TASK -
Whenever a line in the data contains "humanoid", show that line.

Source records:
*** Begin section ***

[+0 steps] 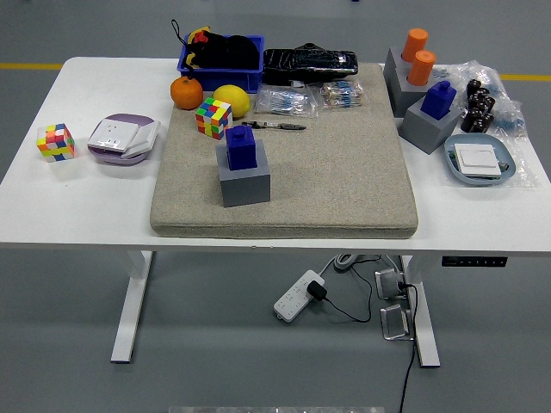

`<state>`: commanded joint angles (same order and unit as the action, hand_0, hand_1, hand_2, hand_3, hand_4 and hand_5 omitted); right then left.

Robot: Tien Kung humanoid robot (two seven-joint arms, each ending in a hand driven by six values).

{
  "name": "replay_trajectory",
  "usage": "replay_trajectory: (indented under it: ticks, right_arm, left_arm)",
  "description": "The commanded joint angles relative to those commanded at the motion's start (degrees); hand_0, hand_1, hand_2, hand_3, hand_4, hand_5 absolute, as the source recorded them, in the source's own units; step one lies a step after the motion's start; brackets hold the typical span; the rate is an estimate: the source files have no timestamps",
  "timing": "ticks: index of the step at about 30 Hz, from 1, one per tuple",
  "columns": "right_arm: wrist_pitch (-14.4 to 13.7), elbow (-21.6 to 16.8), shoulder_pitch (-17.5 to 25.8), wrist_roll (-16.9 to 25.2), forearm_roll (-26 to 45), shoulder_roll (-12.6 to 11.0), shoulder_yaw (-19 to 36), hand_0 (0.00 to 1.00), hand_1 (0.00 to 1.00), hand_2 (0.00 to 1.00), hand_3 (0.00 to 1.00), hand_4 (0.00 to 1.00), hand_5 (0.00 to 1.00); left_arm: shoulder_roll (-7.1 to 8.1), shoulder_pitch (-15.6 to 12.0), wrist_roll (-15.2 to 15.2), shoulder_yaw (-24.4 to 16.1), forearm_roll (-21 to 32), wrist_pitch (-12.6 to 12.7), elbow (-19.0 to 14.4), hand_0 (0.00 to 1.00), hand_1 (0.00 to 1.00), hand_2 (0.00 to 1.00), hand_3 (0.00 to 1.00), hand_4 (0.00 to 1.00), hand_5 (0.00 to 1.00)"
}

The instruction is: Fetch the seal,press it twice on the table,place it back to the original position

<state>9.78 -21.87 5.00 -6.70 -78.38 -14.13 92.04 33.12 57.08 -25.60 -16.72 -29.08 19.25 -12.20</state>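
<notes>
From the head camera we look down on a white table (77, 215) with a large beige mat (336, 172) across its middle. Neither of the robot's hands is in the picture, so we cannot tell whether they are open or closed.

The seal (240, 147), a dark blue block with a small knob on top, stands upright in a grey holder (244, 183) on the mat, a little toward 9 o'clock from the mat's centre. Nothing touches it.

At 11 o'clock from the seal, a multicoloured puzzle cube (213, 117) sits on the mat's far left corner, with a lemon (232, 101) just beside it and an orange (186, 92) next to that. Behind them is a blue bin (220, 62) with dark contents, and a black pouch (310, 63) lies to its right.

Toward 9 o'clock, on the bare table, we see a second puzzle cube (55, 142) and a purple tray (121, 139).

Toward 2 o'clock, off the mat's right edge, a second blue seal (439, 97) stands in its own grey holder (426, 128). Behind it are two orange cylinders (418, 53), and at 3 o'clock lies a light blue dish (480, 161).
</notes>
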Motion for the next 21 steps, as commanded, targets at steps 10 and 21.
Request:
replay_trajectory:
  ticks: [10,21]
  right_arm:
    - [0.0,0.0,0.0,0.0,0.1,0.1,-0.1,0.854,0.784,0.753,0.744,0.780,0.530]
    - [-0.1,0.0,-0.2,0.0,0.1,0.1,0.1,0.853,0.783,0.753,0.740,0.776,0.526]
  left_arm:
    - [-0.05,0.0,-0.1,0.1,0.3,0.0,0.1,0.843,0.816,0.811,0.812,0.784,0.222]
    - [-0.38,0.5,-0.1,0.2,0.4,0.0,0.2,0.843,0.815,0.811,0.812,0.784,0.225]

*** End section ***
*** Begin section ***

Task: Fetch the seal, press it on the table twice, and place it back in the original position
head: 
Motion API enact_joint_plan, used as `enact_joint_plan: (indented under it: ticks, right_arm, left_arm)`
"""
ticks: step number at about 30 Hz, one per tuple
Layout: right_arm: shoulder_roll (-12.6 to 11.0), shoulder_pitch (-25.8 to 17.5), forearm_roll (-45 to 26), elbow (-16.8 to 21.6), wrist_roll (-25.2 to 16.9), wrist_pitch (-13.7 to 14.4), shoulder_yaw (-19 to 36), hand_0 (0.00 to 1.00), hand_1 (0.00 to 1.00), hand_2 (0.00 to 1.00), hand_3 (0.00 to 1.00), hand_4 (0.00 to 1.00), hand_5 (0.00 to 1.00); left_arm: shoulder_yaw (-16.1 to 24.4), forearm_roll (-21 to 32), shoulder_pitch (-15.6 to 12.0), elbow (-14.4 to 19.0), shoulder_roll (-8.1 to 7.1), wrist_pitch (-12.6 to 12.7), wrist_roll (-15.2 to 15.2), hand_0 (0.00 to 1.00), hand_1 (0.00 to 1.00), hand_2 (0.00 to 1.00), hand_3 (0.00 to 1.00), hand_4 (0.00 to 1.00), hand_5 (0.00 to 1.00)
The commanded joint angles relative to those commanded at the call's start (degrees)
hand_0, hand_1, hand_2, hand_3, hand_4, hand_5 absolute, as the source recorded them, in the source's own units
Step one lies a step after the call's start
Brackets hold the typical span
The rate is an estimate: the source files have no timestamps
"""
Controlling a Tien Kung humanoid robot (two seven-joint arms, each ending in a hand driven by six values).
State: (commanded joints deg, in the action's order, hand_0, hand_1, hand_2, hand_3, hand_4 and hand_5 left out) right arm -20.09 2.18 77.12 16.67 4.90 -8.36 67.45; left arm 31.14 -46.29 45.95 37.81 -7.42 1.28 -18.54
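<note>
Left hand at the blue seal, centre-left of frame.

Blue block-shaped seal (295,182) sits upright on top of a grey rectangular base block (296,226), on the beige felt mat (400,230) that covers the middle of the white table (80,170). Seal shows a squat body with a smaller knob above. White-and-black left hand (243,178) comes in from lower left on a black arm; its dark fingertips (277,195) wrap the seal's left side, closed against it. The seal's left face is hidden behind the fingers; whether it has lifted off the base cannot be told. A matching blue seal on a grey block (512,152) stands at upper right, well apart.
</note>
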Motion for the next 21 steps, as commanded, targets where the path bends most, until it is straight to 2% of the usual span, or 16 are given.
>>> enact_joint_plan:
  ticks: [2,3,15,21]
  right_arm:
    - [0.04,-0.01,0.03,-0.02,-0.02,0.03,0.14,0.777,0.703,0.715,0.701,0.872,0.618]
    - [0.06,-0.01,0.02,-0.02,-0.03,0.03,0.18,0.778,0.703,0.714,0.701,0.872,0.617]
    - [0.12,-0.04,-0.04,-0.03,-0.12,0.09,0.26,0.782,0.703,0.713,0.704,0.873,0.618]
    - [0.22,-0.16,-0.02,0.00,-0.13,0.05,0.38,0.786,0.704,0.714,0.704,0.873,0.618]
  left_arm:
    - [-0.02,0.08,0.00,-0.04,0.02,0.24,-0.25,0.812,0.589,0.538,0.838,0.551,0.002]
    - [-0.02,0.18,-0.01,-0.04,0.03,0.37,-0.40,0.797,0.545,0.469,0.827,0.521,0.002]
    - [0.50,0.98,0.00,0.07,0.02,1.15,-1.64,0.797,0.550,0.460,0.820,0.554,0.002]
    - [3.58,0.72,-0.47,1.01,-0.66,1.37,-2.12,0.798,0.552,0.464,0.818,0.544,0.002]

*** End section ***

ANSWER SECTION -
Robot: Tien Kung humanoid robot (two seven-joint arms, each ending in a hand driven by six values).
Controlling a Tien Kung humanoid robot (two seven-joint arms, each ending in a hand driven by six values).

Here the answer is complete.